Adiós a mi biblioteca
Son demasiados libros. Una simple operación aritmética aterriza, con realpolitik personal, que es imposible leer todos los libros que he ido, literalmente, atesorando todos estos años. Aun si fuera un joven veinteañero, con esas ganas devoradoras de leer todos los catálogos del mundo, cuando soñaba, como un aspirante entusiasta, a poseer una inmensa biblioteca y, claro, enorgullecerme de ello, la contundencia de las matemáticas, la inevitable gravedad y sus avatares, la edad inminente con sus protocolos de cuidado, las otras ocupaciones laborales requeridas y, claro, la preferencia cada vez más por los instantes compartidos con mis seres amados, ha dejado una conclusión ineludible.

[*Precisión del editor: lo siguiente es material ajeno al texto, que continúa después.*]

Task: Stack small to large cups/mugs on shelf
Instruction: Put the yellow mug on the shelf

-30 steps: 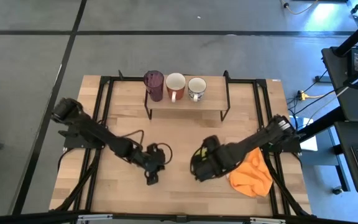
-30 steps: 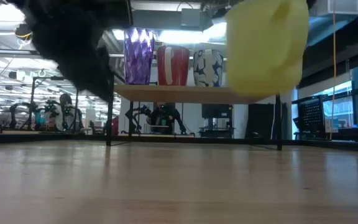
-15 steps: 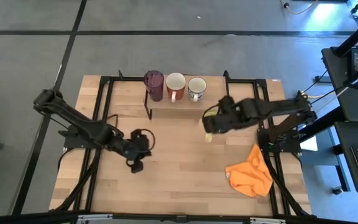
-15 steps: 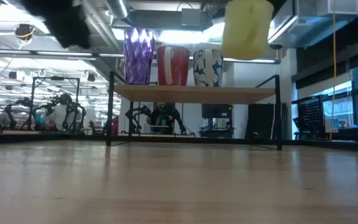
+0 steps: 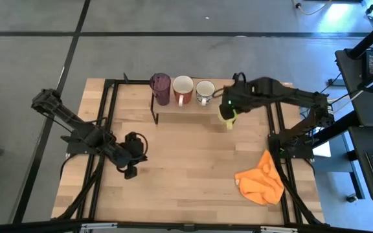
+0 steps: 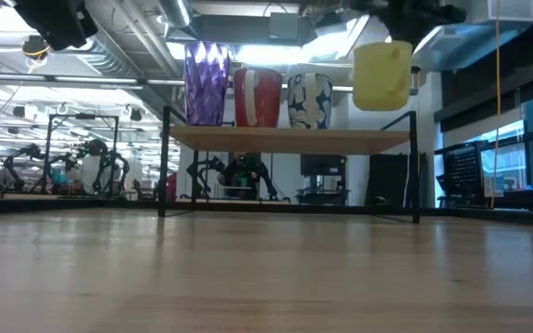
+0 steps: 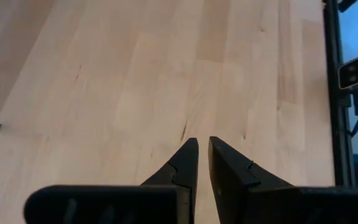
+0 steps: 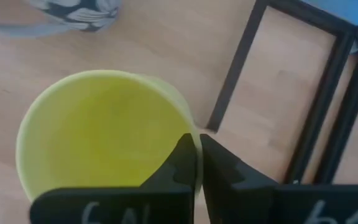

No hay modo, hay que redistribuir varios. Esa pasión de convertir a los libros en los mejores compañeros y, que en esos arranques de ilusión, cada vez más en vías de desaparición, de que un día, uno de estos esperados y ansiados días, por fin me sentaré por horas y horas, como cuando era un adolescente y revisaba, enaltecido de dicha reveladora, mis libros de segunda mano como si fueran un pórtico de universos fascinantes, acción que realizaba madrugadas enteras y febriles. El tiempo estaba a favor de todo aquel que cree que el futuro es infinito. Y claro, el proyecto de tener una biblioteca personal abundante en posibilidades era un plan de vida en sí mismo, parte de nuestra esforzada y no tan generosa fortuna de profesor universitario se ha ido en colecciones de poesía, filosofía, artes escénicas, es decir, un largo y diverso inventario de cada uno de los inolvidables esfuerzos que significó hallar y encajar con libros únicos.
Y, como lo saben los lectores comprometidos, cada uno de los libros requiere de una dosificación particular. Hay algunos que se leyeron una sola vez y su estela ha sido definitiva. Por eso los resguardamos en los bellos estantes que mandamos a diseñar para tenerlos al alcance y volver a ellos cuando sea necesario. Claro, están los otros textos de revisión constante, como redescubrimientos vitales, en la que cada frase la asumimos que está hecha para nosotros y que, ese escritor, ya desaparecido, nos dejó un mensaje singular, preciso, cronométrico y oportuno con nuestro estado espiritual de ese momento. Podemos contar cada historia de adquisición, desde su encuentro en ferias en la que hemos ido paseando con unción de descubrirlos, esperándonos, solo para nosotros, acaso; también los que hemos ido a su caza en librerías escondidas, en esos lugares en las que nos percatamos, como el cuento La insignia de Ribeyro, que así como nosotros, había otros que buscaban con secretismos dignos de una cofradía milenaria: los libros.
A diferencia de la voracidad juvenil, cada vez somos más unos lectores selectivos, comprendiendo con lucidez y experiencia, al punto de un instinto desarrollado, de detectar los textos que nos interesan profundamente. Y, claro, se han ido reduciendo paulatinamente las adquisiciones. Pero ya el empeño minucioso y, admitamoslo, desaforado de adquisiciones de años ha sido suficiente para detentar miles de libros en un lugar preparado, como un templo laico, sobre el cual gira gran parte de nuestra habitual vida. Aunque, en un hipotético escenario, los años que nos quedan sean maximizados, tampoco se podría leer la totalidad. Entonces, los miro, pasmado y agradecido, desplegados en los preciosos anaqueles que, comenzaran a vaciarse y, deseando, que cada uno de los que sean desterrados, encuentren un corazón a la altura de su bondad y conocimiento.